The 2018 race weight project has launched!

In 2017, I challenged people to choose junk food categories that I would use to diet and get to race weight. The idea was that for every 1kg lost, I would move to the next food group. I did burgers, ice cream, pizza, beer and then cake. Beer of course was a total disaster, but in the end I did hit my race weight sooner than anticipated. This year, I’ve modified it a bit based on what I learned last year. In addition to the “calorie test” I’d like to experiment with various popular diets to see how they impact both weight loss and performance.

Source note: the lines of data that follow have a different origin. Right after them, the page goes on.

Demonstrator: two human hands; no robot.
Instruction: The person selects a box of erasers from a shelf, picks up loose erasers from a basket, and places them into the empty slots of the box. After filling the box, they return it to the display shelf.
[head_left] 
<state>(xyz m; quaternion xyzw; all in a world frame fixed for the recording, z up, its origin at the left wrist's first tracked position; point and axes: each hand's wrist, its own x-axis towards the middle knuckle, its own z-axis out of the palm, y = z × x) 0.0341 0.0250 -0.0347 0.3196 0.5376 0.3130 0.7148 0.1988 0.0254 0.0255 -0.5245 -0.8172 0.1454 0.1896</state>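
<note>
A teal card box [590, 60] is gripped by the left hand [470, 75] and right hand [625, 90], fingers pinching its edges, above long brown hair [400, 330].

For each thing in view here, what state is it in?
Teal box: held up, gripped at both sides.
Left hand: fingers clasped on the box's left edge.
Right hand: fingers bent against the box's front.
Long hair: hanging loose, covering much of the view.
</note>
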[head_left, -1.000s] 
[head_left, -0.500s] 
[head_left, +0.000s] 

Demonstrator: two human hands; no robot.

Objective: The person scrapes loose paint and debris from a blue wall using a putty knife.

  • Instead of basing each food on losing 1kg, I’m now doing each food for 2 weeks and seeing what the weight loss for each one is
  • I’m choosing the best foods of the 2017 project to start with (ice cream, burgers, cake)
  • I’m thinking of also including some “healthy” diets to see if that makes a significant difference to the amount of weight lost, or to how I feel (or both)
  • My target is 2000 calories per day, based on previous experience on what I need to target for weight loss but still feel good.
  • I’m not adding calories back for exercise. If I have a particularly challenging workout, I will fuel that with 300 calories per hour, but I won’t add those calories to my daily total, and I also won’t increase my daily calorie goal with the exercise calories.
  • The project starts January 1st and will go up until Ironman Texas which is on 28th April. The month leading up to IMTX I’ll aim to eat whatever I need to for performance, and not be in calorie deficit. I will no doubt gain a bit of weight then, but the purpose of including that is to see how much I gain back. 
  • On Jan 1st I weighed in at 180.6 lbs (82kg) and to perform well in a race I should be at around 165 lbs (75kg) or lighter (I can probably safely get down to 72 kg without adverse health issues, it’s just really, really difficult for me to get there).

Here’s the provisional schedule

  • Jan 1st – Jan 14th: ice cream (done – 9.4 lbs lost)
  • Jan 15th – Jan 28th: burgers (includes a Vegas trip to start) 
  • Jan 29th – Feb11th: vegan with whole food
  • Feb 12th – Feb 25th: mediterranean
  • Feb 26th – Mar 11th: paleo or cake (I hope cake)
  • Mar 12th – Mar 25th:TBD
  • Mar 26th – April 28th (Ironman Texas): no calorie restriction, eat to perform! 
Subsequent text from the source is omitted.